Paris, 17 janvier, soir.

Enfin une lettre de toi ! une vraie ! et vous êtes tous vivants ! Elle m’arrive à l’heure même !

Je savais bien hier en t’écrivant que c’était le jour de la réception de la valise de M. Washburne, mais je n’osais plus te parler de mon espérance si souvent déçue.

Par quels cruels moments vous avez passé les uns et les autres ! Ta lettre du 15 décembre m’a fait partager ton inquiétude pour notre cher, brave André. Heureusement qu’un petit carré de papier, du 21, mis sous l’enveloppe adressée par Mme *** à son mari, est parvenu aussi et me dit la bonne fortune de ce mortel toujours privilégié qui, après avoir usé du précieux dévouement de Barbier, tombe justement sur l’une des ambulances de la Société internationale.
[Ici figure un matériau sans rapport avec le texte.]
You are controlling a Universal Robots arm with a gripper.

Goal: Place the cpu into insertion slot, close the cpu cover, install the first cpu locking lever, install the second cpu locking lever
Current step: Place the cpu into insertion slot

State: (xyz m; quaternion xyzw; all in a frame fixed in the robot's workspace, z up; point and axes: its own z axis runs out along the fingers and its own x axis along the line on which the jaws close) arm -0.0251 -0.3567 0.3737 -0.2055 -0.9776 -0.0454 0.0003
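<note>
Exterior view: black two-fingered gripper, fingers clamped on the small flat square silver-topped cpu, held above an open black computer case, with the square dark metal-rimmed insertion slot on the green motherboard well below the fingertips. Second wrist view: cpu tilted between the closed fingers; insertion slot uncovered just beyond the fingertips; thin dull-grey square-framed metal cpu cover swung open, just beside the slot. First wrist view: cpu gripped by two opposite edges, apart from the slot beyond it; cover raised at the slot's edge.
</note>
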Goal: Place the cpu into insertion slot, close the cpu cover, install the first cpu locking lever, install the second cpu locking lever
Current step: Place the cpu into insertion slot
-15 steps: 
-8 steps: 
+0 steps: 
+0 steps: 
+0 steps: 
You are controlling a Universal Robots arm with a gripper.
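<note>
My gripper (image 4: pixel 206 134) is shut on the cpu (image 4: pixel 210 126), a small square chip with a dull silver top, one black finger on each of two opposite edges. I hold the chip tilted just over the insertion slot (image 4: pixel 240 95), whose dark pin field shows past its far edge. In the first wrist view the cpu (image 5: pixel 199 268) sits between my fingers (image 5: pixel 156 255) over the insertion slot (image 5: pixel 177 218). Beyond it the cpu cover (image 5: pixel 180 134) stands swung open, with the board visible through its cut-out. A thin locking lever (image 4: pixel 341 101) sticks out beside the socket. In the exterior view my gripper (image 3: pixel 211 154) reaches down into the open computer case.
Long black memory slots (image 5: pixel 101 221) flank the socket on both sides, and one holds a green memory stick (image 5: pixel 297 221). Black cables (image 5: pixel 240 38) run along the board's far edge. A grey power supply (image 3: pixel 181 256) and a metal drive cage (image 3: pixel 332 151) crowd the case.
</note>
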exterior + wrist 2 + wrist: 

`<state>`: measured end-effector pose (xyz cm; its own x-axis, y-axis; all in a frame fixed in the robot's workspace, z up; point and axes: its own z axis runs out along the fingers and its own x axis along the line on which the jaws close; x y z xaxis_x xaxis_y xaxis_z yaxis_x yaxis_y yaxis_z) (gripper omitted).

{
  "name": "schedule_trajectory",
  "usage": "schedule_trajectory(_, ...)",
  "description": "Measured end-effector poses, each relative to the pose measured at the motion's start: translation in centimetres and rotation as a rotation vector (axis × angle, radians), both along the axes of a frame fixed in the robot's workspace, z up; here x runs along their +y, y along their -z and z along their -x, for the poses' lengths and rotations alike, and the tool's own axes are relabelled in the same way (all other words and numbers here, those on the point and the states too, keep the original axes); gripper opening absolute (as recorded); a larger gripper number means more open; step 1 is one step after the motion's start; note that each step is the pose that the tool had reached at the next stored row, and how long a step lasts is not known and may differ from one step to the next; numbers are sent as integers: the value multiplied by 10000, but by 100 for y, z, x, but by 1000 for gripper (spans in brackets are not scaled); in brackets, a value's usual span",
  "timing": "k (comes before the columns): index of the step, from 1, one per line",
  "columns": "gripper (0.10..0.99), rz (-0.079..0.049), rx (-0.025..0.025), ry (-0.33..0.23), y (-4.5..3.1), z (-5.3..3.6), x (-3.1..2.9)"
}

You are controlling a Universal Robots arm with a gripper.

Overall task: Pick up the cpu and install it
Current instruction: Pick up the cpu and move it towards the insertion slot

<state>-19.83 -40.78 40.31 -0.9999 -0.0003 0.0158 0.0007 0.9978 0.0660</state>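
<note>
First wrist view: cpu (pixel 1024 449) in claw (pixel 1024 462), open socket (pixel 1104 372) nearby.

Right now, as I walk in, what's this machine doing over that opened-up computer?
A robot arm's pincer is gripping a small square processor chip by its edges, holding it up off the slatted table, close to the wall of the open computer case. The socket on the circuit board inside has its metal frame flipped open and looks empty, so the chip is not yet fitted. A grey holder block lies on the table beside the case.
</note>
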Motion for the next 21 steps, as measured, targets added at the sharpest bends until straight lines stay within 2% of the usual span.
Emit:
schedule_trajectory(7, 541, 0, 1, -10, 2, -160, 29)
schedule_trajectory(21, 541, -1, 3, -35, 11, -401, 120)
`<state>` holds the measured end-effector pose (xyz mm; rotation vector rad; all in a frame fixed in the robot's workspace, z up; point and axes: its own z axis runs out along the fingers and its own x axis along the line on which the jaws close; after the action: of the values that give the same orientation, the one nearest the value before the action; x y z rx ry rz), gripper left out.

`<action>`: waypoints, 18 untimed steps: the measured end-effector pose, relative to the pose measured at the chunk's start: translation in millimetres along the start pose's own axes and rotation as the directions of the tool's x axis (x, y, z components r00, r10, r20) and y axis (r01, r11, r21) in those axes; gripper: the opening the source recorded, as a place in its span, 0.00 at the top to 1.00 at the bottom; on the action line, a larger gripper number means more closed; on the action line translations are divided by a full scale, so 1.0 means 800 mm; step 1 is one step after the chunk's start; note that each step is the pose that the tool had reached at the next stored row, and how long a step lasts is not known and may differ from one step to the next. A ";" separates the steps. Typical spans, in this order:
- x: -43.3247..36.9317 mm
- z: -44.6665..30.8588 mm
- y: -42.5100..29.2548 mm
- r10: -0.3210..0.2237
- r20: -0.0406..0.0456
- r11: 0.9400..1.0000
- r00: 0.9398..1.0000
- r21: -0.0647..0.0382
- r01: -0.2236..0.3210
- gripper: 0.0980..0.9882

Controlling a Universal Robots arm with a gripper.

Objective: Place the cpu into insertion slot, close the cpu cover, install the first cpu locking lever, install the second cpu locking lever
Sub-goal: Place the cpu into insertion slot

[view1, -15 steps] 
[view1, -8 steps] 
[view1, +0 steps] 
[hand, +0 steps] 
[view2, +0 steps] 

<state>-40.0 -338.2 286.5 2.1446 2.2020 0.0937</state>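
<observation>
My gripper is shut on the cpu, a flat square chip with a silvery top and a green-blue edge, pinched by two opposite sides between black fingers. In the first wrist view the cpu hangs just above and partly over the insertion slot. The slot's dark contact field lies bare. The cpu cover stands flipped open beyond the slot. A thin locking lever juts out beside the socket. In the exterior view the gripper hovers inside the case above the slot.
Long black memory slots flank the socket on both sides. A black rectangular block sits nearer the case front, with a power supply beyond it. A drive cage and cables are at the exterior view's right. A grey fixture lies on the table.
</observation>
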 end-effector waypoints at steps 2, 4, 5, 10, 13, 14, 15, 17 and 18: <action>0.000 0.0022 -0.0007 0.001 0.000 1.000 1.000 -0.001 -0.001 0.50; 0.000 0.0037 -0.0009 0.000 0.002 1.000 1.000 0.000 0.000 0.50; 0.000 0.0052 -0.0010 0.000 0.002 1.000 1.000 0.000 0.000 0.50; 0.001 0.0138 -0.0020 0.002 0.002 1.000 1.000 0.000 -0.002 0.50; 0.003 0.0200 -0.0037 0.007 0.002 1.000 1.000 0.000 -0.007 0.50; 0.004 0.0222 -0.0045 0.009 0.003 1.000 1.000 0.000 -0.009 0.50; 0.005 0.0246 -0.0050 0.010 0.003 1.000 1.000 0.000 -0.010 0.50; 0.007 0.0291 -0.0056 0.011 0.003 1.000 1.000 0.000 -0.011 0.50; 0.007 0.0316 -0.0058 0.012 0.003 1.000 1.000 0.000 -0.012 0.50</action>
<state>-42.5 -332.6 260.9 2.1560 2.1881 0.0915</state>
Que se sera-t-il passé depuis ? Je pense avec anxiété à la retraite de l’armée de la Loire ; mais André, se trouvant dans une ambulance, devait être couvert par la convention de Genève.

Grâce à Dieu, je vois que l’invasion a été clémente aux environs de S… et que vous avez été assez épargnés. Mais que de détails on voudrait encore ! seulement un mot sur ces quatre dernières semaines, un mot sur André.

Je suis ingrat, chère femme, et c’est mal. Après quatre-vingt-dix jours, revoir ton écriture, te savoir toujours calme et forte, nos enfants préservés, et demander davantage ! je ne mérite pas mon bonheur. Mes bienheureuses feuilles sont parties immédiatement pour le quartier de Maurice.

Le bombardement continue. Vingt et une victimes. Les compagnies de marche de la garde nationale prendront part à la prochaine sortie ; elles le réclament. Il est à craindre que ce ne soit une dure expérience, mais elle convaincra la population des difficultés dont elle ne se doute pas. Nous sommes accablés de besogne.

Les privations vont s’accroître. Le pain, déjà si mauvais, sera incessamment rationné. Dis-toi bien, au moins, que ni ton fils ni moi n’avons encore réellement souffert. Maintenant que nous voilà en possession de nouvelles de nos absents, nous vaudrons tous deux encore dix fois mieux qu’auparavant.